Great ships of wood and iron appeared on the eastern edge of the world, beacons of mystical light beaming high on their masts.

Léod of Glærn was the first to see the signs in the east. Joy filled his heart. The gods, who had left them long ago to fight the Holy Wars, had returned at last. The village Elder sat alone on the beach, watching the gods’ ships approach the harbor. When the ships got close enough so he could see their billowing sails with their blue crosses, he stood. He whistled as he returned to his hut to change.

Padraig, the fifteen-year-old Smith’s apprentice, sat at a table reading a hefty book. Léod smiled at the young man. He would make a distinguished Elder someday. He had excelled at all his studies and had even shown interest in joining guard. “It would serve the village well to have a constable as the Elder,” the boy often said. “Hunting bandits and wayward predators are no place for the Elder,” Léod would constantly remind him.

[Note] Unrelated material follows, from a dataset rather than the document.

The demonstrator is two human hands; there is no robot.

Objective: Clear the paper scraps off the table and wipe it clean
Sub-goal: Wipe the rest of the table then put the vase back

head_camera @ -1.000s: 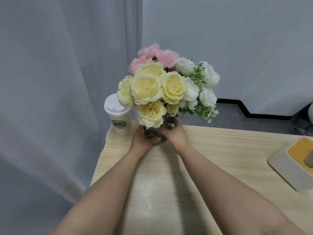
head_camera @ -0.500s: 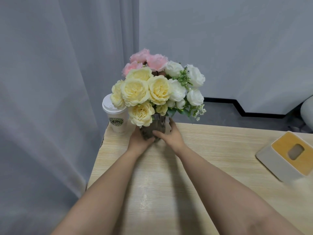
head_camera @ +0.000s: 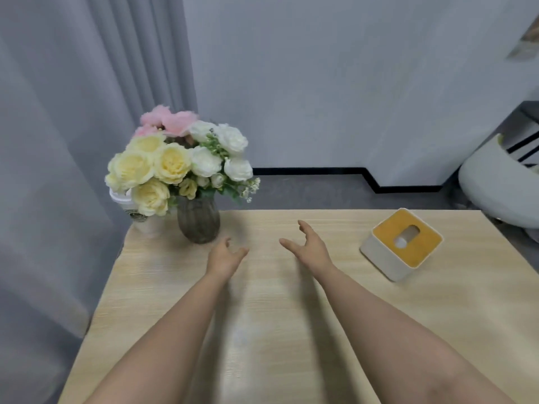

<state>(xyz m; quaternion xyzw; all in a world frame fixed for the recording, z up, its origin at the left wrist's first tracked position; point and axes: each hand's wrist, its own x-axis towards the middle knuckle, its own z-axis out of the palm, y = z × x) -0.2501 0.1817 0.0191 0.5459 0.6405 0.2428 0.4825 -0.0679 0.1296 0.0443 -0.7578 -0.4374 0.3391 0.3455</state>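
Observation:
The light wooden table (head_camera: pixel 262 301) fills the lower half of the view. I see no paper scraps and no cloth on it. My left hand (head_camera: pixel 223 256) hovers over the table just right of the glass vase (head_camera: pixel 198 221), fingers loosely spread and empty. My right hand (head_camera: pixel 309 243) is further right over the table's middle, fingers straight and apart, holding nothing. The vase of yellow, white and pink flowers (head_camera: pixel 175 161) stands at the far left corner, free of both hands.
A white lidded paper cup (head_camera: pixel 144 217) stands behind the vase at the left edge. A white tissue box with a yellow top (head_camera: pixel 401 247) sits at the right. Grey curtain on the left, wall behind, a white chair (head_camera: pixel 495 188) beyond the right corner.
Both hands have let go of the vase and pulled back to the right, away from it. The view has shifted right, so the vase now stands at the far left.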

“Magnificent times are upon us, Padraig. The gods have returned. At last, after over two centuries of waiting, Nin Colaim shall walk among us again. Quickly, lad, tell your master that they have returned. Tell him to retrieve Moradon. Tell him to polish it. The sword must be ready for its return to Nin Colaim’s hand.”

The lad dashed from the hut, shouting to the awakening village, “They’ve returned! They’ve returned: Nin Colaim, Nin Brigte, Nin Pitair! They have returned. The gods have come home.”

Léod guffawed at the youth. Had he the energy, he too would be dancing in the square. The Elder rubbed his head. “Now, where did I put my dress kilt?”

Within an hour, the entire village — about a hundred and fifty men, women and children — had gathered on the beach to watch the ships in the harbor. There was much talk in the crowd about the return of Nin Colaim. Many gossiped of the wielding of Moradon.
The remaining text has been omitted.